First symptoms develop as minute brown to yellow pustules which rupture the epidermis of older leaves, mainly on the underside. With time, they can be surrounded by a halo of yellow chlorotic tissue and may turn darker. Elongated pustules of the same sort may appear on petioles, stems and pods. Leaves may become chlorotic and dry, and may fall off earlier. Defoliation may ensue, with the consequences son yield. Bean rust may kill young plants. On older plants the fungus has a largely negligible effect on yield.
The fungus Uromyces appendiculatus overwinters in plant residues in the soil. It is an obligate parasite, which means that it needs plant tissues to survive. The initial infection occurs when the spores are dispersed onto the plants via wind, water and through insects. The fungus thrives in high humidity and elevated temperatures. Spores can spread very rapidly in these conditions. The disease is more severe under prolonged periods of warm, moist weather.

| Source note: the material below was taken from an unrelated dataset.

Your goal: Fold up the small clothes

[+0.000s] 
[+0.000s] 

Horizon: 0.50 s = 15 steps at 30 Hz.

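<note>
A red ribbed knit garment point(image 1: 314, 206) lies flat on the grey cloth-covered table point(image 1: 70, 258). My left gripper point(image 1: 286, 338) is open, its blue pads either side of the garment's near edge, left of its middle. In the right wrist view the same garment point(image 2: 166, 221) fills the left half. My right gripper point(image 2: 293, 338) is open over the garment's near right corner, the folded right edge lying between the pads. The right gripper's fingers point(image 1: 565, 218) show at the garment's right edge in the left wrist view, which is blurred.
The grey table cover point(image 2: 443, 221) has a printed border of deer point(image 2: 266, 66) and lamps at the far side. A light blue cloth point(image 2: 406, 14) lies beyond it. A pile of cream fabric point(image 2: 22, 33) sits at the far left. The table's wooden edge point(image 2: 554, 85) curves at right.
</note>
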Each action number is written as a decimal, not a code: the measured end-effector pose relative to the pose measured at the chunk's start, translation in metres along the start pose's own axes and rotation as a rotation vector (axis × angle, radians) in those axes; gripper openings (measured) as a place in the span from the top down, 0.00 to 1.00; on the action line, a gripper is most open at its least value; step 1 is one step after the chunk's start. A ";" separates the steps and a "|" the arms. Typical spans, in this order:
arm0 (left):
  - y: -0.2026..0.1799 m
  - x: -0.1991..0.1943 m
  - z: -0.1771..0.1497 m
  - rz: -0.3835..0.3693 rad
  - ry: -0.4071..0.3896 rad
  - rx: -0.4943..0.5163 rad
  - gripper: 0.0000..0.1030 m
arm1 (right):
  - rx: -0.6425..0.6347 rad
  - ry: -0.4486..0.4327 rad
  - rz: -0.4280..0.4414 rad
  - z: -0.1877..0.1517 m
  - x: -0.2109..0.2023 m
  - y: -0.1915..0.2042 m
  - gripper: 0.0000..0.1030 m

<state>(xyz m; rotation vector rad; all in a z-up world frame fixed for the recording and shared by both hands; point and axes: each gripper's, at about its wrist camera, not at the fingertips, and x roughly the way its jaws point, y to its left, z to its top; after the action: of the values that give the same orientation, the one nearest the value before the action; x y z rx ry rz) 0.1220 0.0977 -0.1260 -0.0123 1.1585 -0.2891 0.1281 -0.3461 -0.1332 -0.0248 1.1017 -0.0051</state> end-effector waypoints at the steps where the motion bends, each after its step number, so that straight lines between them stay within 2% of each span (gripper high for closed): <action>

Bio-insecticides based on Bacillus subtilis, Arthrobacter and Streptomyces species have a marked effect on the progression of the disease.
Always consider an integrated approach with preventive measures together with biological treatments. Triazole and strobilurin fungicides show promising results in controlling bean rust.
Plant resistant or tolerant varieties.,Do not plant beans on infected spots.,Intercrop with non-host crops such as maize.,Eliminate weeds and volunteer plants from the field.,Avoid excess irrigation and do not use overhead sprinklers.,Cut off and remove all infected parts.,After cropping, clear up and dispose of all plant debris.,Carefully choose and schedule planting dates and irrigation to avoid long periods of leaf wetness when temperatures are high.,Avoid excessive nitrogen use and ensure adequate potassium fertilization.